Much of the recent government interest in carbon markets stems from the World Bank’s Partnership for Market Readiness. Through April developed-market partners had pledged $126.5 million to this effort, which props up developing nations’ emissions-pricing programs, offers technical assistance and hosts discussions between carbon market experts and newcomers. But Adrian Rimmer, London-based CEO of the Gold Standard Foundation, a Swiss nonprofit that sets certification standards for carbon mitigation projects, says he’s noticed more corporations seeking to apply carbon-pricing methodologies within their industries.

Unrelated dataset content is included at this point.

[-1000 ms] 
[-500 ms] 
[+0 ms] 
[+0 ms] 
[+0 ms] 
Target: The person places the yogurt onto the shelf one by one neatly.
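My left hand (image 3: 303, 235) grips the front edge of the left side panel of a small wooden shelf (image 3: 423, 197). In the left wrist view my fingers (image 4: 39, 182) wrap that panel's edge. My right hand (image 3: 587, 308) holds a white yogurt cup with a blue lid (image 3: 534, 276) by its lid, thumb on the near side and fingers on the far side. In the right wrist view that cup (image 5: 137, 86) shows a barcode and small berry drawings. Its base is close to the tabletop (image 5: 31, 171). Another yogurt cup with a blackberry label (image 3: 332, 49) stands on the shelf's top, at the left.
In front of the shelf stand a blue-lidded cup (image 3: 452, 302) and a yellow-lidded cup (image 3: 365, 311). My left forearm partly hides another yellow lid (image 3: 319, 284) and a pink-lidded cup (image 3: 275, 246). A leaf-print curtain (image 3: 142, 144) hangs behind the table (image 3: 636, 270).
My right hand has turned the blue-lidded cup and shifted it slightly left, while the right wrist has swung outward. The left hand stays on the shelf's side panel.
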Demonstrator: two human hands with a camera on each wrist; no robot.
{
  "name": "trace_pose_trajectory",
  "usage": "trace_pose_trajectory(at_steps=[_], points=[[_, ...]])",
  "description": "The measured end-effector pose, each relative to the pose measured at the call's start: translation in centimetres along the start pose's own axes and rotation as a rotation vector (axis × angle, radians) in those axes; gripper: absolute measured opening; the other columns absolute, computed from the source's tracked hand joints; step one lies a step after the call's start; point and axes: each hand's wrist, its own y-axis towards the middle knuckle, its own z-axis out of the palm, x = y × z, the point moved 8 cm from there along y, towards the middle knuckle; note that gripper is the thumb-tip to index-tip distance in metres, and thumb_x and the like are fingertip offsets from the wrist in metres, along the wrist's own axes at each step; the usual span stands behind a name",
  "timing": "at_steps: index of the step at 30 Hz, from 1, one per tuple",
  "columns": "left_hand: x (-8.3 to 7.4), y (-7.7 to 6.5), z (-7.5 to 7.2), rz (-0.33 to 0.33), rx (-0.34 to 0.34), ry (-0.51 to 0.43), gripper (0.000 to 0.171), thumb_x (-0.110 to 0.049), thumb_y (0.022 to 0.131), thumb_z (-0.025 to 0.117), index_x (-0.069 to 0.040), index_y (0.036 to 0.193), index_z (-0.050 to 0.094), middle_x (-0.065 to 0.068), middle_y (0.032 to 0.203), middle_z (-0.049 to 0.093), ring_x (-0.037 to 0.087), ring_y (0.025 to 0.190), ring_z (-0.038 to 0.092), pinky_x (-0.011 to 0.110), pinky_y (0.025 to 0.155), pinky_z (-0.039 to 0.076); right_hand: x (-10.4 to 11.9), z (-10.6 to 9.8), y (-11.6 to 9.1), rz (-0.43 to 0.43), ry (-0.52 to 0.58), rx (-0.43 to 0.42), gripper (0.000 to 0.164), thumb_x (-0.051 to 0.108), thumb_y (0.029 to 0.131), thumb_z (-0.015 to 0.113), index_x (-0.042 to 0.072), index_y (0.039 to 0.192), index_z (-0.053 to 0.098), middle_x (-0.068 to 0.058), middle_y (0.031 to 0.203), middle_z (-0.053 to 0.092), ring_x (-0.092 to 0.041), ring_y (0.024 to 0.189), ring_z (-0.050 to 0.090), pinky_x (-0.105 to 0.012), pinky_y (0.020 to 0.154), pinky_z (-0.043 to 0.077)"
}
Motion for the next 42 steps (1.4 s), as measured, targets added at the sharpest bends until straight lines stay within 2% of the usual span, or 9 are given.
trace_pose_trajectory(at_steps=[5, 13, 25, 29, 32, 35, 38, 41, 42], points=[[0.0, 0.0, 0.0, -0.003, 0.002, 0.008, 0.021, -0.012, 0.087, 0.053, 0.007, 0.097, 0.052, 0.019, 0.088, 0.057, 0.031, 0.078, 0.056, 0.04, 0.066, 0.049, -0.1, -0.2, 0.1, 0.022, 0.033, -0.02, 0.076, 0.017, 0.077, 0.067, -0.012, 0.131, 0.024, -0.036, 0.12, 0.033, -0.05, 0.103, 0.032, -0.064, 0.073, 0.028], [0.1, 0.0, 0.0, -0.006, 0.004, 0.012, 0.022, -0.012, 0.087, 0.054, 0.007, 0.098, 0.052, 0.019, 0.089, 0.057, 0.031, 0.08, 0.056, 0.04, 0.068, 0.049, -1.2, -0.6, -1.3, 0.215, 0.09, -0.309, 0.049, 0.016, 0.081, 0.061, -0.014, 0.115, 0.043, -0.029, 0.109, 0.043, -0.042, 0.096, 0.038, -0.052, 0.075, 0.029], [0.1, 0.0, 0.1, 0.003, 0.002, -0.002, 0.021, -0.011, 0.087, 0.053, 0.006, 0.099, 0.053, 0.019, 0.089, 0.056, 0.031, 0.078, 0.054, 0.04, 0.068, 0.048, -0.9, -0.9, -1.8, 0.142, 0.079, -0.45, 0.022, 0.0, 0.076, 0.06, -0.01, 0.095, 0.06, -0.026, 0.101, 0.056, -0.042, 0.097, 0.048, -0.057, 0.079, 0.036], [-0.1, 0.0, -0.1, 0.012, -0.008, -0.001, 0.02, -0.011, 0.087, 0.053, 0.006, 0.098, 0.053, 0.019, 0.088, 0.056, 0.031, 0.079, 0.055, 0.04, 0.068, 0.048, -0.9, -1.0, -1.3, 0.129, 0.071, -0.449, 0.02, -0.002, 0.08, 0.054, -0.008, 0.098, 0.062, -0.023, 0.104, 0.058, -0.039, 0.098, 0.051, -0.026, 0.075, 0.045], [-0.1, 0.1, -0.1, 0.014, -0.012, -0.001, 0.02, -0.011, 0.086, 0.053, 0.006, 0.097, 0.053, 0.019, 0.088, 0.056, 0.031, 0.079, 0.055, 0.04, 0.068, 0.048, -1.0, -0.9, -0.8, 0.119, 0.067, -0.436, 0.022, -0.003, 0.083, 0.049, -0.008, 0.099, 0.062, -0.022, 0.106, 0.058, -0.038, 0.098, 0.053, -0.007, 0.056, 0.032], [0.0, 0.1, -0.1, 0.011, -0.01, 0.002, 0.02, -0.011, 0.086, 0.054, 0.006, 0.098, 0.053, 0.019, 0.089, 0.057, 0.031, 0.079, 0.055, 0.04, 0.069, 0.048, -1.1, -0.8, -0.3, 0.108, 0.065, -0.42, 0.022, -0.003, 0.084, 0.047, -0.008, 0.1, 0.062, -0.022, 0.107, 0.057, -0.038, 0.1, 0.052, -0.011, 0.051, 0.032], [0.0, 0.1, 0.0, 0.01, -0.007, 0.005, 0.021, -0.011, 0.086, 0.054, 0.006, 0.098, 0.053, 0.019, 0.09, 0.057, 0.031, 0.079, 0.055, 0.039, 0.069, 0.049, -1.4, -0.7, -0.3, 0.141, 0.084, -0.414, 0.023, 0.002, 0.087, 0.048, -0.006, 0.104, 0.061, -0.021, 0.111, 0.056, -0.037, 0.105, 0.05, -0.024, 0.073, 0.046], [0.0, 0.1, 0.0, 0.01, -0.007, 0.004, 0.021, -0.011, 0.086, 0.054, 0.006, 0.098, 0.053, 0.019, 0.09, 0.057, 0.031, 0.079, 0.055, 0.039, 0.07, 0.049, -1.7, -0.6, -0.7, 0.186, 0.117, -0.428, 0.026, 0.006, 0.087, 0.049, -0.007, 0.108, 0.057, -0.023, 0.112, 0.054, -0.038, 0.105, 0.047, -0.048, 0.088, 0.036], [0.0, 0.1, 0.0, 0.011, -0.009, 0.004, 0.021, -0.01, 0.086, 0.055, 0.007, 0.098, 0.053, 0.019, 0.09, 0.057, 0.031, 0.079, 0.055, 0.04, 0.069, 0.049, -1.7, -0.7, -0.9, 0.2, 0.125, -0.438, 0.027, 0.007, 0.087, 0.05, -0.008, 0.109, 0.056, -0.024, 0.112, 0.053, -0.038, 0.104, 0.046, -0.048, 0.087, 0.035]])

Take Akzo Nobel, an Amsterdam-based paints and coatings company that has developed a hull coating called Intersleek. Akzo Nobel touts Intersleek as so low-friction that it makes ships more fuel-efficient. But the product also costs more than traditional hull paints, so the company wanted to address the so-called split incentive created when a ship owner isn’t benefiting from the potential fuel savings that come with operating the enhanced vessel. With Rimmer’s GSF, Akzo Nobel devised a system for comparing a ship’s pre- and post-Intersleek fuel consumption and then generating carbon credits for both the owner and the operator.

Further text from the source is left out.